(Corrects figure for distillates stocks fall expectations in
paragraph 13 to 900,000 barrels.)
* China Jan flash PMI falls to 49.6, first contraction in 6
* TransCanada opens Gulf Coast line, breaking U.S. oil
* U.S. crude oil inventories rise 4.9 mln bbls -API
* Coming Up: EIA weekly crude stocks data; 1600 GMT
By Manash Goswami
SINGAPORE, Jan 23 Brent futures slipped below
$108 a barrel on Thursday as weak data from two of the world's
top oil consumers revived demand growth worries.
Activity in China's factory sector contracted in January for
the first time in six months as new orders declined, confirming
that a mild slowdown at the end of 2013 has continued into the
new year. In the United States, industry data showed a sharp
build up in crude stocks despite a bitterly cold winter.
Brent crude fell 32 cents to $107.95 a barrel by
0252 GMT, after ending up $1.54, the highest settlement since
Dec. 31. U.S. oil slipped 22 cents to $96.51, after
settling $1.76 higher at $96.73.
"The data is a bit concerning," said Ken Hasegawa, a
commodity sales manager at Newedge Japan. "There was a big
increase in U.S. crude oil stocks and now China PMI numbers are
worse than expected. That's making the market come off."
Most markets, including Asian shares and copper, fell after
the China data. The flash Markit/HSBC Purchasing Managers' Index
(PMI) fell to 49.6 in January from December's final reading of
50.5, dropping below the 50 line which separates expansion of
activity from contraction.
Brent may slip towards $107.50 a barrel during the day,
while the U.S. benchmark may fall towards $96, Hasegawa said.
Prices may also fall as some investors book profits after the
surprise rise in prices overnight.
Oil futures surged after TransCanada Corp began
delivering crude through a major new pipeline from Oklahoma to
the Gulf Coast, expected to help eliminate a bottleneck that has
warped the U.S. oil market for three years.
The pipeline may also narrow the price gap between the U.S.
benchmark and Brent.

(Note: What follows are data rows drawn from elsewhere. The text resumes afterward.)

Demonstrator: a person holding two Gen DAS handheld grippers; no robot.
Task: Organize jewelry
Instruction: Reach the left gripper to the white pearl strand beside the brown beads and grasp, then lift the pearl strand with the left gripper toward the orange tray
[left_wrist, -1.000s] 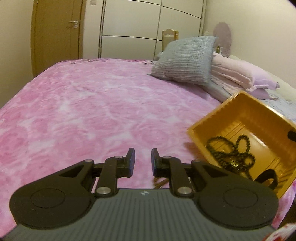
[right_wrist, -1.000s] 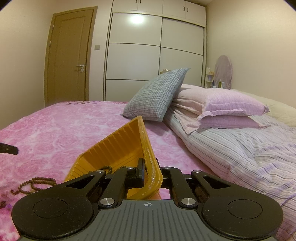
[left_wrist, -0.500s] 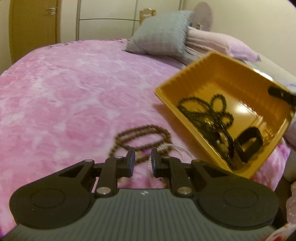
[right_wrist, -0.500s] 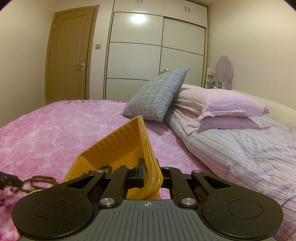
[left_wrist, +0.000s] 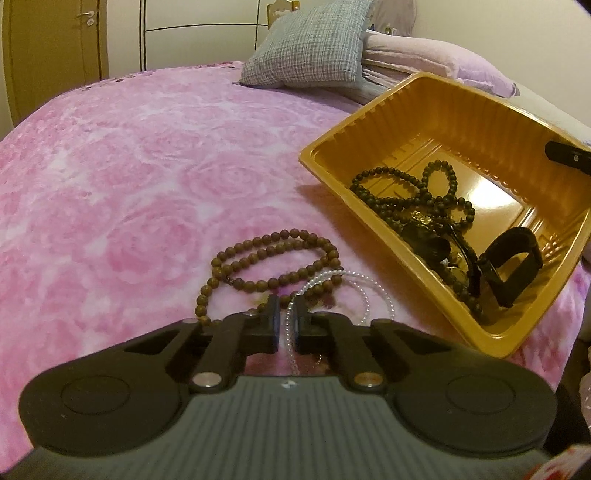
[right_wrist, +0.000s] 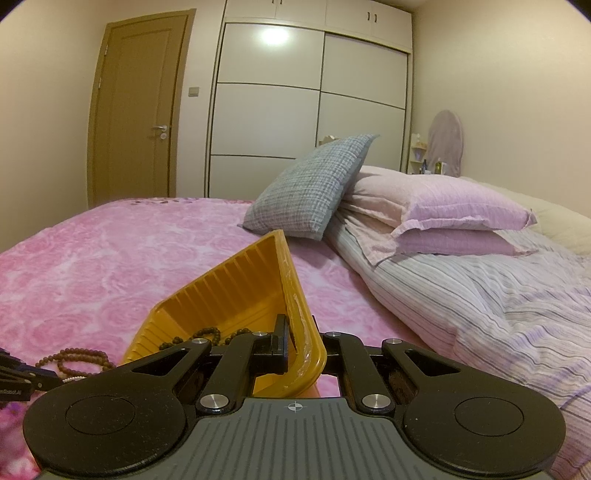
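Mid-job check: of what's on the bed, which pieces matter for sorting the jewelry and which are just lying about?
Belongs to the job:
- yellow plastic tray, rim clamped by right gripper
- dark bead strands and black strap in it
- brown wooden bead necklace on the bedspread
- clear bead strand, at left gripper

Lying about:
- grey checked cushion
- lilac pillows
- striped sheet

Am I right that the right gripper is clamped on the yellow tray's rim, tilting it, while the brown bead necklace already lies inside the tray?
Not quite. The left wrist view shows the brown bead necklace still on the pink bedspread, beside the yellow tray, not inside. The right gripper does clamp the tilted rim.
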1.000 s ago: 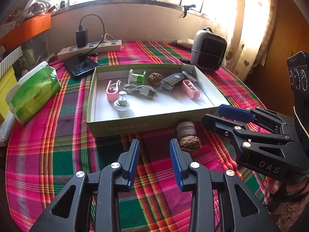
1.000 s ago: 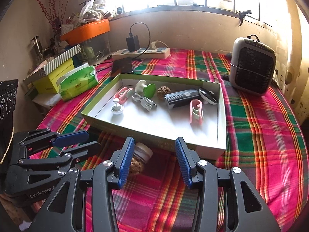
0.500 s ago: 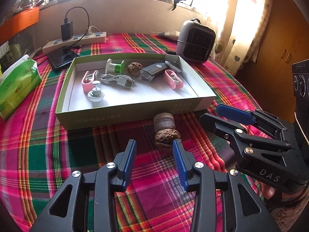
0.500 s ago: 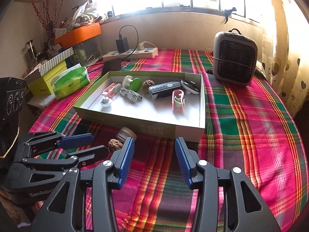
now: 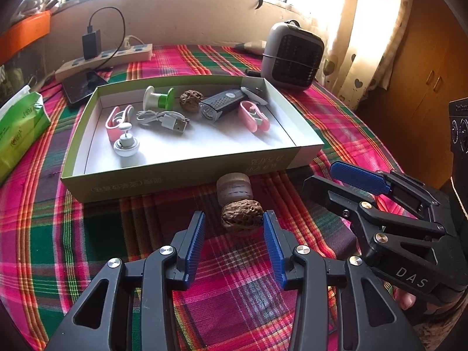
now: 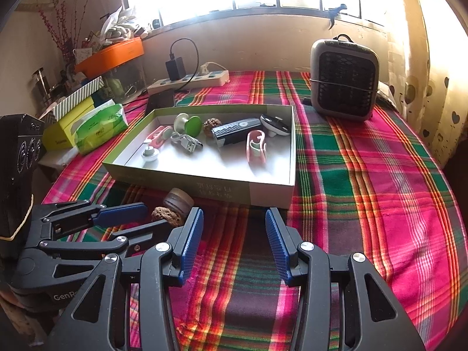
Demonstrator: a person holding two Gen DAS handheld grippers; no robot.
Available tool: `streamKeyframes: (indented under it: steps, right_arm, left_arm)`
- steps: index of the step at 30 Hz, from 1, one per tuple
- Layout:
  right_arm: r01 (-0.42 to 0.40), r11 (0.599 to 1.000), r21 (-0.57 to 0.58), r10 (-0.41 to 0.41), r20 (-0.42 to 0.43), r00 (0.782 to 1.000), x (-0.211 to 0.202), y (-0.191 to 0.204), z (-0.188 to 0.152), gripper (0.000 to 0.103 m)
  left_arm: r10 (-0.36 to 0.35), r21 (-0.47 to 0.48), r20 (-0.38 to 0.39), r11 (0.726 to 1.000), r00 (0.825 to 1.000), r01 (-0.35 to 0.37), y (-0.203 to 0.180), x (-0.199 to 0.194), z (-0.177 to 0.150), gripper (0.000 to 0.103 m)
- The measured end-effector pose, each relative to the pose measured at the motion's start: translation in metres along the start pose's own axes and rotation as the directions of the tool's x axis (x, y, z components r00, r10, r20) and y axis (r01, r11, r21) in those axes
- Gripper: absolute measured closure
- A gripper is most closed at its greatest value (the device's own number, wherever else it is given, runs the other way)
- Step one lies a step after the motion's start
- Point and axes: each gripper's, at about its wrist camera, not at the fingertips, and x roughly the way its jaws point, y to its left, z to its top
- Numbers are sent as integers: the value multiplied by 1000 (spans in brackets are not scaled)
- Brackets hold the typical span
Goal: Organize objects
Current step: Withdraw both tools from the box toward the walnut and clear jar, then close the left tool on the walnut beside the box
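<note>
A brown walnut [image 5: 241, 217] lies on the plaid cloth in front of the green box [image 5: 181, 172], touching a small brown-capped jar [image 5: 234, 188] behind it. My left gripper [image 5: 233, 226] is open, its blue pads on either side of the walnut's near end. The walnut [image 6: 167, 216] and jar [image 6: 178, 199] also show in the right wrist view. My right gripper [image 6: 234, 225] is open and empty over the cloth to the right of them. The box [image 6: 263, 193] holds a second walnut, a USB cable, pink clips, a green spool and a black remote.
A grey heater [image 5: 292, 55] stands behind the box at the right. A power strip [image 5: 105, 61], a phone [image 5: 82, 86] and a green tissue pack [image 5: 20, 125] lie to the left. Boxes and an orange tray [image 6: 111, 54] crowd the far left.
My left gripper has swung right and moved forward, so the walnut now sits between its pads. The right gripper has drawn back and to the right of the walnut and jar.
</note>
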Motion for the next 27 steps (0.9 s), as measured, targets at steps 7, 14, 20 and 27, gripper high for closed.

U.S. oil's discount to Brent settled at
$11.54, the smallest discount since Dec. 19.
Yet the gains overnight following the pipeline announcement
may have been overdone, Hasegawa said.
"I was a bit surprised to see the rise overnight," Hasegawa
said. "We may see some profit-taking as a result of the gains."
Investors are now awaiting official data on oil stockpiles
from the U.S. Energy Information Administration (EIA) to gauge
the demand outlook for the United States.
U.S. crude inventories rose by 4.9 million barrels in the
week to Jan. 17, to 355.7 million, compared with analysts'
expectations for an increase of 600,000 barrels, as refineries
cut output, the American Petroleum Institute (API) said.
Distillate stockpiles, which include diesel and heating oil,
fell by 2.3 million barrels, compared with expectations for a
900,000 barrel drop, the data showed.
Markets are also watching the progress in talks to end the
crisis in Syria. Syria's government and opposition, meeting for
the first time, vented their mutual hostility on Wednesday but a
U.N. mediator said the enemies may be ready to discuss prisoner
swaps, local ceasefires and humanitarian aid.